Anya tergelak pelan. Lelucon yang sulit ditolak. Apalagi baginya yang selera humornya anjlok.

"Tenanglah bu boss. Kurasa boss sedang tidak mood saja. Aku pergi dulu. Nanti akan aku hubungi lagi."

Anya hanya mengangguk.

Melati mengambil tasnya lalu pergi. Dia tak berdandan atau semacamnya. Itu adalah hal yang lumrah. Bagaimanapun Atlas hanya membutuhkan otak dan kemampuannya. Hal seperti penampilan adalah nomer kesekian. Walau kadang hal itu mengkhawatirkan, tapi apa boleh buat. Atlas sendiri yang memilih orang-orang yang bekerja di dekatnya. Jadi, tak ada yang perlu diperdebatkan karena apa yang Atlas katakan adalah sesuatu yang mutlak.

Atlas mungkin bukan kekasih yang baik bagi para kekasihnya, tapi dia tetaplah seorang boss dan pemimpin yang tak bisa diabaikan. Pesona dan auranya sebagai pemimpin perusahaan sangat luar biasa. Walau dia terkadang terkesan seperti guru killer di sekolah yang ditakuti oleh para murid, dia memiliki aura lembut kadang-kadang.

Anya menghela napas panjang lalu fokus ke komputernya. Sepertinya yang Melati katakan tadi. Mungkin Atlas sedang tidak mood sehingga dia melakukan hal ini. Namun, tiga hari berikutnya, Atlas masih tak muncul di kantor. Pria itu bahkan tak pulang ke rumahnya. Segala usaha Anya untuk menemuinya ditolak dan diblokir. Bahkan, ponsel Atlas tak bisa dihubungi.

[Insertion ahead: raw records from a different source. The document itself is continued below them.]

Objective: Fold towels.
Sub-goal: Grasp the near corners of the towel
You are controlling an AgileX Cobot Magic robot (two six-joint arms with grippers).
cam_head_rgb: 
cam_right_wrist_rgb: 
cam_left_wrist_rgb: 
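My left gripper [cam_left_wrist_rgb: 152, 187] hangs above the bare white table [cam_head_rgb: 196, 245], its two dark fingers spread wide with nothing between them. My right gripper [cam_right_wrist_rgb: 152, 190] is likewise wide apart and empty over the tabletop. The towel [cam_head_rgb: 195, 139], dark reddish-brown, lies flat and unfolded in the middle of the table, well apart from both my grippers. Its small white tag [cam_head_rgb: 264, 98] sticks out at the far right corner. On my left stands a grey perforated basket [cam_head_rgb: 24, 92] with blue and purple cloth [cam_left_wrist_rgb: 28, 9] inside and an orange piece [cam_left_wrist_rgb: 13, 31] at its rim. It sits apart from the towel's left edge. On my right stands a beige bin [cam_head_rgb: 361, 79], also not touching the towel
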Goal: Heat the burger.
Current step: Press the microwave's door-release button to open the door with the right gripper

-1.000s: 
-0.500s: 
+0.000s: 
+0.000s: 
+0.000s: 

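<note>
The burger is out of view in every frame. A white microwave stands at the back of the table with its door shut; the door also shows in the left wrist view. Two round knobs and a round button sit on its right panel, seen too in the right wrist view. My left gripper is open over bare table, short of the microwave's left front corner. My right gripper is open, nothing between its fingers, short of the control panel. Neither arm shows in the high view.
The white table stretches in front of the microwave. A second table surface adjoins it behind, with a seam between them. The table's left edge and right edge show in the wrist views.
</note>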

Atlas terkesan menghindari Anya. Walau enggan mengakuinya, tapi itulah yang sebenarnya terjadi. Tidak ada kesalahpahaman, Atlas sama sekali tak mau menemuinya. Tadi, dia meminta bantuan Melati untuk mengetahui lokasi terkini dari Atlas, tetapi saat dia sampai di sana, Atlas telah menghilang.

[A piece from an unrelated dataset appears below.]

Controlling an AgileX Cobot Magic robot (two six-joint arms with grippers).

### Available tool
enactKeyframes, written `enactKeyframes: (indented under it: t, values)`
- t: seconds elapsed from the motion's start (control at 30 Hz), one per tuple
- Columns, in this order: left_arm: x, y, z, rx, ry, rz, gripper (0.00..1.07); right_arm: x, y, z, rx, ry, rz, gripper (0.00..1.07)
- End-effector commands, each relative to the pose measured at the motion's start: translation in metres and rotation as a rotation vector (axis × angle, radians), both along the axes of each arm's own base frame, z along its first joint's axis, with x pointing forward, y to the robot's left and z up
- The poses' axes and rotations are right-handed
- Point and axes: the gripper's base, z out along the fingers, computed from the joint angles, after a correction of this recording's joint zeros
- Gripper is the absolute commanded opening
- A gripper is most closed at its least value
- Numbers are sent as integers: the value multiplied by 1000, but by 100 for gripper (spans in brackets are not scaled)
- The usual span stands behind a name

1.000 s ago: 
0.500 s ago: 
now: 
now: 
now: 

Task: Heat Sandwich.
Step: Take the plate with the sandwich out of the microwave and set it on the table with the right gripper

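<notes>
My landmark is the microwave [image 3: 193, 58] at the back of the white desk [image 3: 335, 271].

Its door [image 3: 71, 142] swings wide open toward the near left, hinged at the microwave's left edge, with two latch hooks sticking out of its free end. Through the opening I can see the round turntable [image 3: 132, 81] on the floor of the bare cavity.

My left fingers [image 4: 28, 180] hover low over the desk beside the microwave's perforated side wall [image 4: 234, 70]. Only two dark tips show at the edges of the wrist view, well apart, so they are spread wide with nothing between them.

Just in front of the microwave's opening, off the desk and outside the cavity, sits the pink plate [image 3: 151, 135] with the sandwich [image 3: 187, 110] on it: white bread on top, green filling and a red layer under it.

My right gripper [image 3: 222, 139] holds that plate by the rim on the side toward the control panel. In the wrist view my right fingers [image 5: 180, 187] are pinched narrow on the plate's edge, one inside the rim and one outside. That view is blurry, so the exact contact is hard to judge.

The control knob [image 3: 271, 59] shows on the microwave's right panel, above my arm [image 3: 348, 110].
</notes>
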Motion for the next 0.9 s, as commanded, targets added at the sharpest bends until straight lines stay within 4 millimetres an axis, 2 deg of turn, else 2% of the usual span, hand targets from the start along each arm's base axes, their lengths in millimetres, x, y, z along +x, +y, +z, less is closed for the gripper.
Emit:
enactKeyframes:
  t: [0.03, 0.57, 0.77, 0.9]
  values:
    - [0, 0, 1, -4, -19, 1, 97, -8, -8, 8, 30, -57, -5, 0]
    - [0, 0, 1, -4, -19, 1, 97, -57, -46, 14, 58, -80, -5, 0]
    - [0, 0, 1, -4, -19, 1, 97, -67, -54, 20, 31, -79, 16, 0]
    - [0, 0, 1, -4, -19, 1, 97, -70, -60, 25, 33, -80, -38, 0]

Anya tak mau mengutuk Atlas, tapi bossnya sama sekali tak tahu batas lelucon dan bukan. Berkat sikap itu, di kantor beredar rumor kalau dirinya akan segera dipecat dan boss akan membuka lamaran kerja baru untuk posisi sekretaris pribadi. Berkat itu, banyak orang mencoba memantaskan diri atau mengajukan keponakan atau kerabatnya untuk menggantikan Anya.

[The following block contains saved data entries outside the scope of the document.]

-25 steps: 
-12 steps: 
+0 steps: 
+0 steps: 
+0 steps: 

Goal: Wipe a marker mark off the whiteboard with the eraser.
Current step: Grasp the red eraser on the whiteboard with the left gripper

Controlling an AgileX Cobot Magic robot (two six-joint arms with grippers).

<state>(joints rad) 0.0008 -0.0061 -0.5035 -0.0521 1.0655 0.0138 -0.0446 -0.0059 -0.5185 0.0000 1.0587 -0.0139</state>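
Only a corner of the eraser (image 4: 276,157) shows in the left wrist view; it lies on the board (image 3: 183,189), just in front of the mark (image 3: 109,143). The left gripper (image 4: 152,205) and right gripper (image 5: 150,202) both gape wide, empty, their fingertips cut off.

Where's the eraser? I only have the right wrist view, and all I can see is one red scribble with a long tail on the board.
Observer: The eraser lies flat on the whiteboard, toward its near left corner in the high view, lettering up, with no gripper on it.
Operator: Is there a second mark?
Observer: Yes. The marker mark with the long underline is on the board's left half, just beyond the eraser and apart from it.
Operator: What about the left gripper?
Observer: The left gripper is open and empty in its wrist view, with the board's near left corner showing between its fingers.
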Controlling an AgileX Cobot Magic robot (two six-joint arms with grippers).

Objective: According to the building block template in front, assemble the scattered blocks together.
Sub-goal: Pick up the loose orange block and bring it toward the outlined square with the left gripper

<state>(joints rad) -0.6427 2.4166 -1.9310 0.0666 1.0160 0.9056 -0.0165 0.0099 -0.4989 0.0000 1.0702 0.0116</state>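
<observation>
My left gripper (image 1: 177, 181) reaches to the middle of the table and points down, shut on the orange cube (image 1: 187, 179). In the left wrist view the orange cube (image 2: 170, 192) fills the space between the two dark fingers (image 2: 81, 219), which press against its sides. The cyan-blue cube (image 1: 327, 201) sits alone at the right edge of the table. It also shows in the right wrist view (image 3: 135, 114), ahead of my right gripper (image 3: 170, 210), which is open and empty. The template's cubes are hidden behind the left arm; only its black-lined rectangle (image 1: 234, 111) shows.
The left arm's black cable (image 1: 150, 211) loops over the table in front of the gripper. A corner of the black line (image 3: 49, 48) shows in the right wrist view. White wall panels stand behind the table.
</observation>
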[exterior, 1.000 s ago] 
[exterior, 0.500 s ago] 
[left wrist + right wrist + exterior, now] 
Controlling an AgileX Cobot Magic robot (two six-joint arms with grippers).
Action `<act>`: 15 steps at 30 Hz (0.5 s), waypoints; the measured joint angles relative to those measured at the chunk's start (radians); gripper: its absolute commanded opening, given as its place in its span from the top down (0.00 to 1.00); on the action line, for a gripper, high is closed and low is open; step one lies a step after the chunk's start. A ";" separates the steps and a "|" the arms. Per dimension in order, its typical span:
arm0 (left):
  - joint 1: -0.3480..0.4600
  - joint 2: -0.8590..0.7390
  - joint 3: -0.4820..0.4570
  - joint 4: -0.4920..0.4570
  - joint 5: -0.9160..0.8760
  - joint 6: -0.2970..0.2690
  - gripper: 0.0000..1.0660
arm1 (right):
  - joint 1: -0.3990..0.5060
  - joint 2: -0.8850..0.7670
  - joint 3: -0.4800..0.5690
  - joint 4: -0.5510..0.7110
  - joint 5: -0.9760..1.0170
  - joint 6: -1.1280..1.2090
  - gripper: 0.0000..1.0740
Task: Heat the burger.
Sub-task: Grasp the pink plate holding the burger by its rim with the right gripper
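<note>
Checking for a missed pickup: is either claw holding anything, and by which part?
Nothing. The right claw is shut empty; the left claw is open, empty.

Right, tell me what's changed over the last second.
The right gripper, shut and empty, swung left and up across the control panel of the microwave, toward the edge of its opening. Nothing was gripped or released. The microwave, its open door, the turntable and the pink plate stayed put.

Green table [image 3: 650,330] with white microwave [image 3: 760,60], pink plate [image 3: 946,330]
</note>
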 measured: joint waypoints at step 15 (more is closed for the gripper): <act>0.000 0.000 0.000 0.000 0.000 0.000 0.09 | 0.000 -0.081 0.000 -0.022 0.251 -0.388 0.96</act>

"Sialan. Apa ini yang didisebut sebagai tanggungjawab? Memecatku karena aku menggotongmu ke rumahmu saat kamu mabuk?" Anya mengepalkan tangan kuat-kuat. Dia kesal kuadrat.

Dia bertekad kuat, apa pun dan bagaimanapun caranya, dia harus menghentikan sikap kekanak-kanakan Atlas dan menyingkirkan rumor konyol yang sekarang beredar. Dia tak ingin kehilangan pekerjaan ini. Apalagi untuk berada di posisi ini, dia sampai kehilangan pekerjaan impiannya sebagai manager.

"Aku harus bertemu dan bicara dengannya secepatnya," gumamnya dengan semangat menyala.